The video footage shows soldiers gang raping a Palestinian detainee with a metal rod that caused the injuries to his anus and lungs. A doctor at Sde Teiman who examined a detainee who suffered sexual abuse stated, ‘I couldn’t believe an Israeli prison guard could do such a thing.’

The horrific incident took place in July 2024 in the Sde Teiman military detention centre in the Negev Desert, which is notorious for the torture of Palestinian detainees. Tomer-Yerushalmi launched an investigation and subsequently eleven soldiers were held for interrogation.

Amnesty International interviewed a fourteen-year-old child from Jabalia, in northern Gaza who was arrested and detained on 1 January 2024. He told Amnesty that interrogators had beaten him, burned him with cigarettes, and kept him blindfolded and handcuffed.

In May 2024, three anonymous Israeli employees at the camp spoke to CNN as whistleblowers, corroborating and detailing reports of abuse and poor conditions. They gave detailed reports and images of enclosures where detainees were blindfolded and not allowed to speak or move.

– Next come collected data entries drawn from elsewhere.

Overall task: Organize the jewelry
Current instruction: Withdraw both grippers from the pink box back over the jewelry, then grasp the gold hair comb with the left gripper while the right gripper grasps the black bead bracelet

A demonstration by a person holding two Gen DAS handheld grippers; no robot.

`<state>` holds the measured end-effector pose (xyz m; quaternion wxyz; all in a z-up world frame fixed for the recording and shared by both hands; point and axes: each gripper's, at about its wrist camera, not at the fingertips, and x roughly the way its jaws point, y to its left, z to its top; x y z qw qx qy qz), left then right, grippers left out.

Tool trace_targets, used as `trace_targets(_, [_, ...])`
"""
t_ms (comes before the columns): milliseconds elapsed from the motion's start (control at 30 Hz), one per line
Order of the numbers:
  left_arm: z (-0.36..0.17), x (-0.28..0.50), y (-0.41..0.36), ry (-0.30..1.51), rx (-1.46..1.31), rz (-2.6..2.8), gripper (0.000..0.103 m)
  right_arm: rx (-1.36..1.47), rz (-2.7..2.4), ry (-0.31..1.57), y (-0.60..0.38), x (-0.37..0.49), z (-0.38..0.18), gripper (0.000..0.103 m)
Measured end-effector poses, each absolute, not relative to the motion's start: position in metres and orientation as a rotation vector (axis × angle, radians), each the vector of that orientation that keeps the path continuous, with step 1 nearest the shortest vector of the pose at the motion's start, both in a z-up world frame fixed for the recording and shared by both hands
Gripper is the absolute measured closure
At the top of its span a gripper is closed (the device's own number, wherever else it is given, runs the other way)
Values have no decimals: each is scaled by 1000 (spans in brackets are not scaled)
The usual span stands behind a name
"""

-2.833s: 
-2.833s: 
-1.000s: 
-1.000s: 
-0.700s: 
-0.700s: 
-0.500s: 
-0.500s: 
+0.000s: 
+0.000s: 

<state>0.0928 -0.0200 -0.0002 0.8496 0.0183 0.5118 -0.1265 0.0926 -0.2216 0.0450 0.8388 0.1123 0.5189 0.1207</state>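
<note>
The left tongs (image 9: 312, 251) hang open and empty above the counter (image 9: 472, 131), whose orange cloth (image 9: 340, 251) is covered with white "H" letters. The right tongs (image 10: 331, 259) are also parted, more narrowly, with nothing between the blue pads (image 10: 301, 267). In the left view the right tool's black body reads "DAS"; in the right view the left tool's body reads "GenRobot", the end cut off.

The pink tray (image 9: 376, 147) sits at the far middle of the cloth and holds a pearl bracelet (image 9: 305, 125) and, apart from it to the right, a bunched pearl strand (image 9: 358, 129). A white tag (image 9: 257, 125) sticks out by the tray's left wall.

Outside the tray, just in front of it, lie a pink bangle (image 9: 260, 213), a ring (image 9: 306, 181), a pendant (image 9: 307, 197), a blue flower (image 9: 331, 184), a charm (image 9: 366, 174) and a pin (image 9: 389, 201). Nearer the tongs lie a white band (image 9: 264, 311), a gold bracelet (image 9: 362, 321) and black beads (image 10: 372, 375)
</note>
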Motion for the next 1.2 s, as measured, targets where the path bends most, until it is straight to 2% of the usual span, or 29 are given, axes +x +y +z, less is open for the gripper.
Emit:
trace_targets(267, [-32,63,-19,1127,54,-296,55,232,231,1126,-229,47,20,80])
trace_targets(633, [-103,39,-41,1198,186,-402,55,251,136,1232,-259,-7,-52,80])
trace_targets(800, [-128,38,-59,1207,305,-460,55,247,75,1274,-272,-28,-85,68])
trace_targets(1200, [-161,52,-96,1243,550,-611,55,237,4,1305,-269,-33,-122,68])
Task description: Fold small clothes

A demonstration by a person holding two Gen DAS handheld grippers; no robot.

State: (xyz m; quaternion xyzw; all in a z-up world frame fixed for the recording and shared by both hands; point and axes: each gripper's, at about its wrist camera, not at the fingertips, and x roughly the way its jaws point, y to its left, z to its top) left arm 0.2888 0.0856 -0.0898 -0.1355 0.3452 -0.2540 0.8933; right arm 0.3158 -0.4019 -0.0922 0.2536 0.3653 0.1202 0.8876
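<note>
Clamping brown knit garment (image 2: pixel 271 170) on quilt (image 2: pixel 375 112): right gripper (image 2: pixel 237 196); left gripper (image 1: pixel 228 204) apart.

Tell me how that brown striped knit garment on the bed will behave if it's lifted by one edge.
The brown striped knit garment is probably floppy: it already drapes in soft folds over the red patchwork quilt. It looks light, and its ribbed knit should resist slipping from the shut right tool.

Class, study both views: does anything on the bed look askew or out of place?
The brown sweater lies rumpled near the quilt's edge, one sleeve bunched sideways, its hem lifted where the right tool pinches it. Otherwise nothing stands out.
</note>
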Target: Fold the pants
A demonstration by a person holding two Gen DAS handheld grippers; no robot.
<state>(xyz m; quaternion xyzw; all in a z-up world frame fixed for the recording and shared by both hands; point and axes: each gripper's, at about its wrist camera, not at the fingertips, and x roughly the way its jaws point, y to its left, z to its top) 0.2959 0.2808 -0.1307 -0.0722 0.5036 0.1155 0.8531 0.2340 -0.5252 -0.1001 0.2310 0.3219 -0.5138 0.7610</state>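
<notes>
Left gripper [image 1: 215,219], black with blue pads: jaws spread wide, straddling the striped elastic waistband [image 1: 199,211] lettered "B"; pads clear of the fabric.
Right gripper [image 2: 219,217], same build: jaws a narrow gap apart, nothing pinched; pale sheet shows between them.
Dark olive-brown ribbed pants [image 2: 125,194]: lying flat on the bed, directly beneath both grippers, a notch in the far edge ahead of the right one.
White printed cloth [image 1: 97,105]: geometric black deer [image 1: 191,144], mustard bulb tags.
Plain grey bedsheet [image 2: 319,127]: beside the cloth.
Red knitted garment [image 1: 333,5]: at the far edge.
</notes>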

When news of the detention of the eleven IDF soldiers spread, a far-right mob gathered outside the detention centre calling for the investigation to be dropped. Far-right Knesset member Zvi Sukkot was filmed slipping through a fence and entering the detention centre. A protest was also held outside Tomer-Yerushalmi’s house, where she was branded a ‘traitor’. Israel’s finance minister, Bezalel Smotrich, far from denouncing the rape, said that that ‘IDF soldiers deserve respect’ and must not be treated as ‘criminals’. National Security Minister, Itamar Ben-Gvir, who is responsible for the prison service, told Israeli media on the day of the reservists’ arrest that it was ‘shameful’ for Israel to arrest ‘our best heroes’. Smotrich’s video message went on to demand ‘an immediate criminal investigation to locate the leakers of the trending video that was intended to harm the reservists and that caused tremendous damage to Israel in the world and to exhaust the full severity of the law against them.’ Ben-Gvir claimed that any action, even gang rape, is permissible if it is undertaken for the security of the state.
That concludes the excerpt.